I am using PyTesseract (installed through Anaconda3).
Here is my code:
import cv2
import pytesseract
import numpy as np
img = cv2.imread('pbmk_scale.tif')
#img = cv2.imread('ocr_test_greek_and_english.png')
gray = cv2.cvtColor(img, cv2.COLOR_BGR2GRAY)
blur = cv2.GaussianBlur(gray, (3,3), 0)
thresh = cv2.threshold(blur, 0, 255, cv2.THRESH_BINARY_INV + cv2.THRESH_OTSU)[1]
# Morph open to remove noise and invert image
kernel = cv2.getStructuringElement(cv2.MORPH_RECT, (3,3))
opening = cv2.morphologyEx(thresh, cv2.MORPH_OPEN, kernel, iterations=1)
invert = 255 - opening
# Line detection for the scale line
edges = cv2.Canny(gray,50,150,apertureSize = 3)
minLineLength = 100
maxLineGap = 10
lines = cv2.HoughLinesP(edges,1,np.pi/180,100,minLineLength,maxLineGap)
x1,y1,x2,y2 = lines[0][0]
print('Line (' + str(x1) + ',' + str(y1) + ') -- (' + str(x2) + ',' + str(y2) + ')')
# Calculating lenght of scale line in pixels. Since the line is always horizontal we need to just subtract the X coordinates
l = abs(x1 - x2)
print('Line is ' + str(l) + 'px long')
# Text recognition for the scale number and real unit
# FIXME Greek not detected. Is it grc or ell for the configuration? Both don't work
custom_config = r'-l grc+eng --psm 1' # Greek (for mu and nu letters) and English (for m (metre))
text = pytesseract.image_to_string(img, config=custom_config)
print('OUTPUT:', text.split())
number = [int(s) for s in text.split() if s.isdigit()]
print('Number is ' + str(number))
So far it is working quite nicely especially since the image is generated through Helium Ion microscopy and the label (where the scale bar is positioned) is automatically generated and stored along with the image as TIFF. So detecting text and lines is spot on. In addition the scale bar is always in the same location in the image and the actual scale line is always horizontal. The code above has its flaws but I'm more interested in the fact that I am unable to detect anything but English.

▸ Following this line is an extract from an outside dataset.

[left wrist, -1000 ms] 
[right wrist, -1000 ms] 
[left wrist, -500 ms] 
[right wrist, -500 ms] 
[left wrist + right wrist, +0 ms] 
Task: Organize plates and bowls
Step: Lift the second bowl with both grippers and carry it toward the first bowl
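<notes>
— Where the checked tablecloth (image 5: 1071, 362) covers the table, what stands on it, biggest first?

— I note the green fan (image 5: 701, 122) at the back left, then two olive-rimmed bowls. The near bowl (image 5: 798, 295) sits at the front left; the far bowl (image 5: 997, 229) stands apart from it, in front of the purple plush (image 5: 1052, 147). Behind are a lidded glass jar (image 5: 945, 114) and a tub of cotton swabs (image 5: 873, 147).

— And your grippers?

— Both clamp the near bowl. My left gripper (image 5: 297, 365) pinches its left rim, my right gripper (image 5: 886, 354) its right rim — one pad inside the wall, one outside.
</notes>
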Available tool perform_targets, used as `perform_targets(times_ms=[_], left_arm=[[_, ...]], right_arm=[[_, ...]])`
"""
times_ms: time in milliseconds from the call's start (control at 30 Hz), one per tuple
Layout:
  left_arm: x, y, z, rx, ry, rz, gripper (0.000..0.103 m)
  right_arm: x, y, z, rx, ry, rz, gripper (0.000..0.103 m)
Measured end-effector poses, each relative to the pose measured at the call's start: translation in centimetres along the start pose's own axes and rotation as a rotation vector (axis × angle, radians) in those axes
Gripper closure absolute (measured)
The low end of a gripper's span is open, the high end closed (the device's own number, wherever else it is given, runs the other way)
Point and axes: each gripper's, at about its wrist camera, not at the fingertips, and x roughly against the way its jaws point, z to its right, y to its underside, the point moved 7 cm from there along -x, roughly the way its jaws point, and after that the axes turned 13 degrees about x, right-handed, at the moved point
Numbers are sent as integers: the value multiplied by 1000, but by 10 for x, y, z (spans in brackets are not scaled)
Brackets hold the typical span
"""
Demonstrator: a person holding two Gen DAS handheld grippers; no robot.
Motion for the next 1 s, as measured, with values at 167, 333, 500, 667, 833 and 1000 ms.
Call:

Sadly Anaconda is quite cryptographic when it comes to the description of the packages it provides (especially if you look at the navigator). So I did a little digging and under C:\Users\USER_NAME\anaconda3\envs\MachineLearning\tessdata
(with MachineLearning
being my custom virtual environment) I found two things:
- There are only two
.traineddata
files -eng.traineddata
andosd.traineddata
- The
eng.traineddata
is much smaller (almost 10 times) than the one I found in the git repo of the Tesseract project, hosted on GitHub.
I downloaded multiple trained data files (eng, ell and grc). I did a test with just grc and ell (separate plus combined) and a test with both Greek and English in the image. For example the following image (after removing the line detection part of the code above)
yields the following result:
OUTPUT: ['Here’s', 'some', 'GBeek', 'Od10', 'd1ota', 'iumEedit', 'Oy']
I tried various values for the PSM parameter (that made sense of course) but nothing changed.
I am new to OCR and Tesseract so I'm probably missing something quite obvious.